La economía irlandesa está hoy en la mente de todo el mundo, pero eso se debe a que el gobierno acaba de verse obligado a pedirle un rescate a la Unión Europea, para que Irlanda no se convierta en el hilo verde que desteja toda la frazada europea.

Si el rescate cumple su función y la situación de Irlanda se estabiliza, la atención del mundo pasará a centrarse en el próximo país al borde del abismo de la Unión Europea, se trate de Portugal, España o Grecia (otra vez).

Pero cuando se recuerde la historia de la Gran Recesión, Irlanda ofrecerá la advertencia y la moraleja más poderosas.

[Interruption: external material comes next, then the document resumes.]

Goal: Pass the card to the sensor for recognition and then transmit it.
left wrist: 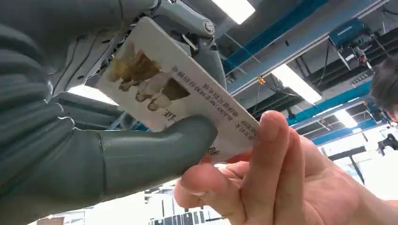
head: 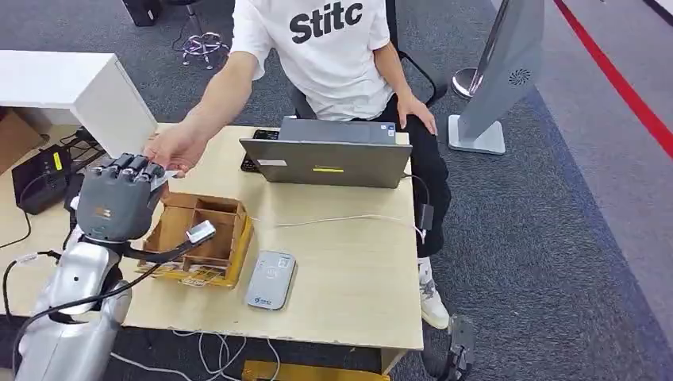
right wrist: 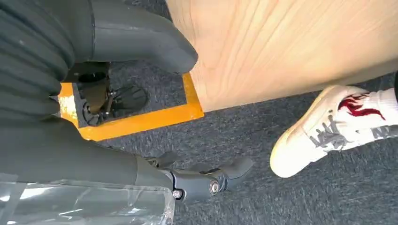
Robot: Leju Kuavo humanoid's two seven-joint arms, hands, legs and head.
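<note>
My left hand is raised over the table's left side, its back toward the head view. It pinches a white printed card between the thumb and the fingers. A person's hand grips the card's far end, so both hold it. In the head view that person's hand meets my fingertips, and a sliver of the card shows there. The grey card sensor lies flat on the table, nearer and to the right of my hand. My right hand hangs by the table's edge, fingers apart and holding nothing.
A wooden compartment box with a small white item stands beside my left hand. A grey laptop sits at the table's far edge in front of the seated person. A white cable crosses the table. The person's shoe is near my right hand.
</note>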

En ninguna parte fue más poderosa la imaginación de los utopistas y en ninguna parte sufrieron un revés más doloroso.

Para los utopistas del capitalismo, la experiencia irlandesa debería ser un recordatorio de que los booms más grandes pueden producir las caídas más estrepitosas, y de que la deuda y la ruina siempre siguen de cerca a la prosperidad y el crecimiento.

Para los utopistas del secularismo, la experiencia irlandesa debería ser un recordatorio de que el declive de una poderosa tradición religiosa puede generar decadencia además de liberación. («Irlanda descubrió que la riqueza era un buen sustituto de su cultura tradicional», señaló Christopher Caldwell, pero agregó: «[Ahora] posiblemente estemos a punto de descubrir qué ocurre cuando un país tradicionalmente pobre vuelve a la pobreza sin su cultura»).

Pero los utopistas de la integración europea son los que deberán aprender la lección más dura que ofrece el caso de Irlanda. Las amplias ondas expansivas que la crisis bancaria irlandesa irradió sobre el continente han reivindicado a los euroescépticos que alegaron que la Unión Europea se amplió con demasiada premura y que una sola moneda no podía albergar a tanta diversidad de naciones.

Y las peregrinaciones a Bruselas del gobierno irlandés para pedir limosna han reivindicado a los nacionalistas que temían que la unión económica pudiera significar, a la larga, sometimiento político. El yugo de la UE es más liviano que el yugo del Imperio Británico, pero Irlanda ha vuelto a tener, de todas maneras, una suerte de estatus de vasallaje.

En cuanto a los propios irlandeses, su idílica iniciación en el capitalismo global ha terminado, y ahora probablemente entiendan un poco mejor la naturaleza de la modernidad. A veces, la modernidad parece conceder todo lo que uno siempre ha deseado, y riquezas que superan la propia imaginación. Pero siempre hay que pagar por ello.

 

Fuente: The New York Times/La Nación, 23/11/10.